Die kundenorientierte Führung ist folgendermaßen geprägt:

  • Management by walking and talking around.
  • Der Kunde ist in Gesprächen und Meetings ständig positiv präsent.
  • Die Mitarbeiter werden als interne Kunden gesehen – und so behandelt.
  • Die Mitarbeiterzufriedenheit wird regelmäßig gemessen und ist hoch.
  • Die Führungskraft lebt Kundenorientierung deutlich sichtbar vor.
  • Die Ziele der Mitarbeiter sind auf Kundenorientierung ausgerichtet.
  • Die Mitarbeiter sind in die Gestaltung aller Prozesse aktiv eingebunden.
  • Über kundenorientierte Einstellungen wird regelmäßig gesprochen.
  • Kundenorientiertes Verhalten wird gefördert, gelobt und belohnt.
  • An kundenorientierter Prozess-Optimierung wird ständig gearbeitet.

Die Hauptaufgabe einer Führungskraft ist es, solche Rahmenbedingungen zu schaffen, die es den Mitarbeitern ermöglichen, für den Kunden ihr Bestes geben zu können und zu wollen. Die ergiebigste Quelle für Motivation oder Demotivation ist dabei das Miteinander-Reden. Was es gleichzeitig so gefährlich macht: Hier liegen Höhen und Tiefen am dichtesten beieinander. Ein einziges falsches Wort, und Sie haben vielleicht einen Totfeind fürs Leben.

Als Motivationsschub gilt auch, jedem Mitarbeiter qualifizierte ‚Chef-Zeit‘ zu schenken – ein paar Minuten täglich reichen. Diese Zeit ist bestens investiert: Der Mitarbeiter spürt, wie wichtig er für den Betrieb ist. Denn Mitarbeiter haben nicht nur Informationsbedarf, sie haben auch Kontakt- und Aufmerksamkeitsbedarf. Und was man selbst zu sagen hat, kommt schnell unter die Leute. So schafft man ein motivierendes Klima von Offenheit, Vertrauen und gegenseitigem Respekt. Und die Mitarbeiter kommen gerne zur Arbeit.

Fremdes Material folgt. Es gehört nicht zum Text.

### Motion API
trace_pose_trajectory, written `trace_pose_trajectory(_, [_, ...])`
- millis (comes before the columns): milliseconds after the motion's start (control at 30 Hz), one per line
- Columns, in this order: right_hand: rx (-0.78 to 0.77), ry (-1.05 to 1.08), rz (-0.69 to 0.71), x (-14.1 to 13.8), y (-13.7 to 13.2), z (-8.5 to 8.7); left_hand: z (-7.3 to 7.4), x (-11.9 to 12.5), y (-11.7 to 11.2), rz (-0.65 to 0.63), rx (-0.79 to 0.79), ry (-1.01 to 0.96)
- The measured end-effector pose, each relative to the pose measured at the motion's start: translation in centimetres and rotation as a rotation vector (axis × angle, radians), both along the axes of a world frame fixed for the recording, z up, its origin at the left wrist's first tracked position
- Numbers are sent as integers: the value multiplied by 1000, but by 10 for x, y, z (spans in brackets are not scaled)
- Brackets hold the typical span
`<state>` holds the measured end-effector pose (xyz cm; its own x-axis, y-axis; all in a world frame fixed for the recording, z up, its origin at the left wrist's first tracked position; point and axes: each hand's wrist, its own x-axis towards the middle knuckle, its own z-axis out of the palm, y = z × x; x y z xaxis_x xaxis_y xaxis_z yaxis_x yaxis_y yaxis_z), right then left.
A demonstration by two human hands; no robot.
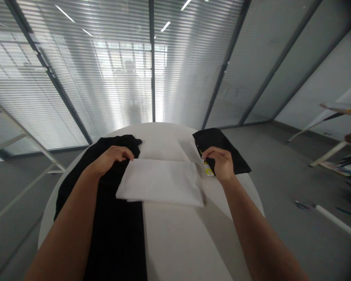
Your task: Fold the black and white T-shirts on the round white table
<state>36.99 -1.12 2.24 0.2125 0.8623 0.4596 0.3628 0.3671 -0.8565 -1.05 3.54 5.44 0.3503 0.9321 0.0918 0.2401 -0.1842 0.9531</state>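
Note:
A white, flat folded piece, seemingly cloth (160, 181), is held slightly tilted over the middle of the table. My left hand (114, 158) pinches its far left corner between thumb and fingers. Just past its far right corner, my right hand (220, 160) has its fingertips pinched together; what lies between them is too small to make out. Behind that hand lies a black folded item (231, 150) with a yellow label (208, 168) at its near left edge. Under my left hand and forearm spreads a black garment or cloth (117, 234).
The round white table (187, 242) bears all these things. Glass panels with blinds (119, 86) stand behind it. A white metal frame (29, 136) is at the left. On the right are a chair or table leg (327, 153) and a white pole (337, 222) on the floor.

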Motion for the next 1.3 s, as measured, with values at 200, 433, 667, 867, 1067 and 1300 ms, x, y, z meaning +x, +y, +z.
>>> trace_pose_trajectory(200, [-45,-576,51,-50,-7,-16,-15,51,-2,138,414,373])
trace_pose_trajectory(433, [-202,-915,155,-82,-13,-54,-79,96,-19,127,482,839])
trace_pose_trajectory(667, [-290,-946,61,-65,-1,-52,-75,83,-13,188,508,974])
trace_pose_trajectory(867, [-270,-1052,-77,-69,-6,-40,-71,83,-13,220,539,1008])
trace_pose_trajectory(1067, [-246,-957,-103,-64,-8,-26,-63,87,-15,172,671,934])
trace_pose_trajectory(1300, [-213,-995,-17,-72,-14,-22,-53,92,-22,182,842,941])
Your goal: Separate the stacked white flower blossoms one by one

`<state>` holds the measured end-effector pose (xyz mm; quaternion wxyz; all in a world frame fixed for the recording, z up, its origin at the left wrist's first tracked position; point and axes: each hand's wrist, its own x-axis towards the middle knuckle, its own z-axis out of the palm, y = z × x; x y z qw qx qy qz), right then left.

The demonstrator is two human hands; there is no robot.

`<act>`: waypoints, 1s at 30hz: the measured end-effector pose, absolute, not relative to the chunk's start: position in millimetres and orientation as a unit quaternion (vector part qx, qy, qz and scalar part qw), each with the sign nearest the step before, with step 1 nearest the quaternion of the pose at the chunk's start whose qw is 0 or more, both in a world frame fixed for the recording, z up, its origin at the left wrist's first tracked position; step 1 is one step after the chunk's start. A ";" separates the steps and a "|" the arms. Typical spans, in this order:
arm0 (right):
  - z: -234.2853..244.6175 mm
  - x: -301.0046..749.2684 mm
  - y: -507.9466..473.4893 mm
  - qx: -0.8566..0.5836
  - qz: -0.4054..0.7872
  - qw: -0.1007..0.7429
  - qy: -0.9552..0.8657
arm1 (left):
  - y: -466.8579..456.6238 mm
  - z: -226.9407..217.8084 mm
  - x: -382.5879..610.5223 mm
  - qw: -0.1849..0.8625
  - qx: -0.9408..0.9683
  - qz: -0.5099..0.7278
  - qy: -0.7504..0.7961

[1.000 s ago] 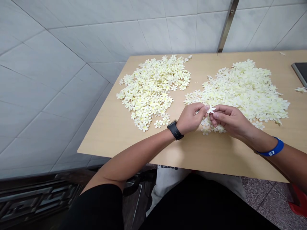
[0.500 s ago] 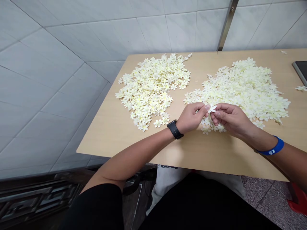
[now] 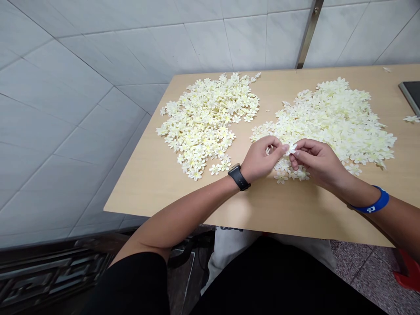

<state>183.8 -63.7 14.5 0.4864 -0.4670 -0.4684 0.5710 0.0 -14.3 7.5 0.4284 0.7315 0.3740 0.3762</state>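
Between my fingertips is one small white artificial flower (image 3: 291,149), held over the near edge of the right-hand pile. My left hand (image 3: 263,158), with a black watch above it on the wrist, pinches the flower from the left. From the right, my right hand (image 3: 316,162) pinches the same flower between thumb and forefinger, its other fingers curled in. The right pile of white flowers (image 3: 337,118) spreads behind and beside both hands. A second pile of pale yellow-white flowers (image 3: 210,113) lies further left, apart from the hands.
The piles rest on a light wooden table (image 3: 183,197) set against a tiled wall (image 3: 203,43). A dark flat device (image 3: 411,96) lies at the right edge, with a loose flower (image 3: 411,119) near it. Something red (image 3: 407,271) stands on the floor at lower right.
The flower has turned slightly between my fingertips, and my fingers have shifted a little. Both piles look the same; the whole view has moved very slightly.
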 end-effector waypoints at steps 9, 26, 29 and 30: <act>17.4 183.5 -69.4 -0.543 0.396 0.468 -0.574 | -25.0 16.4 -1.1 0.381 0.774 0.373 0.341; 10.0 183.7 -69.5 -0.534 0.352 0.462 -0.614 | -24.9 11.9 0.0 0.401 0.761 0.358 0.364; 10.5 183.5 -69.2 -0.541 0.373 0.461 -0.596 | -23.1 10.4 -0.9 0.422 0.747 0.356 0.371; 11.1 183.4 -69.2 -0.544 0.375 0.461 -0.593 | -22.2 10.0 -1.0 0.432 0.738 0.357 0.376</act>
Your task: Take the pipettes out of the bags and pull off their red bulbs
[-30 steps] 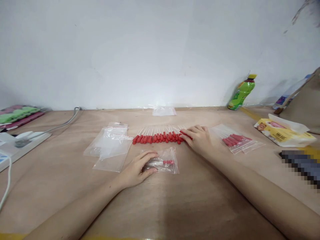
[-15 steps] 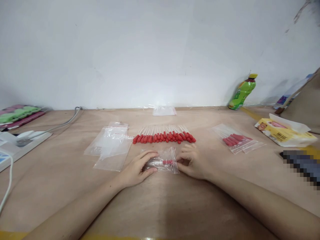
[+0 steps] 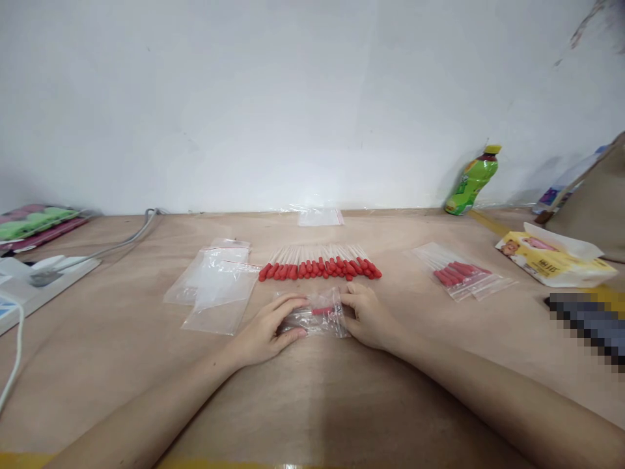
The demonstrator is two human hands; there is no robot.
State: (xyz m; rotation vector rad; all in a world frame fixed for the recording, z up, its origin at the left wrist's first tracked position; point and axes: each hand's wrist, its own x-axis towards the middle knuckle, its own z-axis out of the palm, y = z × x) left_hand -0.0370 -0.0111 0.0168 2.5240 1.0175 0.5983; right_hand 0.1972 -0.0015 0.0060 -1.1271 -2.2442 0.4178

Ich nenne das: Management by walking and talking around. Der Chef verfolgt nicht nur die ‚Politik der offenen Tür‘, er macht sich vielmehr auf den Weg durch die Firma. Bei seinem rituellen Morgenrundgang begutachtet er nicht nur Anlagen oder Auslagen, vor allem begrüßt er von sich aus seine Mitarbeiter – nicht umgekehrt – und spricht mit ihnen. Dabei schenkt er ihnen aufrichtiges Interesse und hört aufmerksam hin, was sie so zu sagen haben. Auf diese Weise erfährt er am schnellsten über Stimmungen und erhält neue, gute Ideen. Bei Problemen kann er unverzüglich reagieren. Wenn Sie hinterher die Augenfarbe Ihrer Mitarbeiter nennen können, dann haben Sie es richtig gemacht.